From the material below, return every line that includes "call".

%%

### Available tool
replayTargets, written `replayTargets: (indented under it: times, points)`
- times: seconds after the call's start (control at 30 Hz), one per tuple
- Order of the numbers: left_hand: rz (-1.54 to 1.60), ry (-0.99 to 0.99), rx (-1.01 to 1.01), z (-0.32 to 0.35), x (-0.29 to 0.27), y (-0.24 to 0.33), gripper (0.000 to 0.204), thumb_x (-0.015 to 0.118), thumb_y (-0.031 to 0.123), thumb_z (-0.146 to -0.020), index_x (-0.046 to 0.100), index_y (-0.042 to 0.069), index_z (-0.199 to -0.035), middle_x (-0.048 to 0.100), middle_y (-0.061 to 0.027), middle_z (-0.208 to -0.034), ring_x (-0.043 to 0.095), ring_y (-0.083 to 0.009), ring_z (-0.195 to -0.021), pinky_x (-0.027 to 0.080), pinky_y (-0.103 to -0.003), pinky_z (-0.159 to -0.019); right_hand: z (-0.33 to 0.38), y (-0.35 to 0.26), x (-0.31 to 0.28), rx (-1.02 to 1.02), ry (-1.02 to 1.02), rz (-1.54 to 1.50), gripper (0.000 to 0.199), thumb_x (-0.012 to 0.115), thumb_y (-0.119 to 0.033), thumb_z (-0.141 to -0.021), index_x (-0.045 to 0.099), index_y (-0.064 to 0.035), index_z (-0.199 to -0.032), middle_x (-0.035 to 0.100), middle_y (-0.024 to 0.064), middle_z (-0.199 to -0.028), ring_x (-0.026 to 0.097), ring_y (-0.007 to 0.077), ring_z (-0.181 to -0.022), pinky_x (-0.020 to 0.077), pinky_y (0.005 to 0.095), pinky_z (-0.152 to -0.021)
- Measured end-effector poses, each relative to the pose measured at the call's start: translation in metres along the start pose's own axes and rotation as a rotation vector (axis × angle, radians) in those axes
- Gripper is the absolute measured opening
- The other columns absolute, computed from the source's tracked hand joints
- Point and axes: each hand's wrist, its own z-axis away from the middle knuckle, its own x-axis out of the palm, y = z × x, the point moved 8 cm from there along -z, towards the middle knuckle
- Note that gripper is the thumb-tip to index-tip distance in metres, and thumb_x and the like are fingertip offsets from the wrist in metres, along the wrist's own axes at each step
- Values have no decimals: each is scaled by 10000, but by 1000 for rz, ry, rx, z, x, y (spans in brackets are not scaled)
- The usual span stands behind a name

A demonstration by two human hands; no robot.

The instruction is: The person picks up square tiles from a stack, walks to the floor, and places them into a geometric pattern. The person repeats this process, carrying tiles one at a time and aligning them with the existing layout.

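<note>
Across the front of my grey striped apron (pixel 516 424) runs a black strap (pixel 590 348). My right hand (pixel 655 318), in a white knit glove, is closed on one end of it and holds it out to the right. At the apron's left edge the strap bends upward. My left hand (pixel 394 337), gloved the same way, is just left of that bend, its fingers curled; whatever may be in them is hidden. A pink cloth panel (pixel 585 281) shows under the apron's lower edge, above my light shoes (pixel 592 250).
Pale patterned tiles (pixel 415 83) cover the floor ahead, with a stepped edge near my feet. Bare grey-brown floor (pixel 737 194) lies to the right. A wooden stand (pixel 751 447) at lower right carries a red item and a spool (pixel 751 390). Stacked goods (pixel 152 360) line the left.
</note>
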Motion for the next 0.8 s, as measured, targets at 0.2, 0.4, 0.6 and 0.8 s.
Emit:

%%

* Answer for the task
- times: seconds after the call's start (control at 30 Hz), one per tuple
- Measured end-effector poses, each relative to the pose measured at the call's start: translation in metres along the start pose's own axes and rotation as a rotation vector (axis × angle, radians) in those axes

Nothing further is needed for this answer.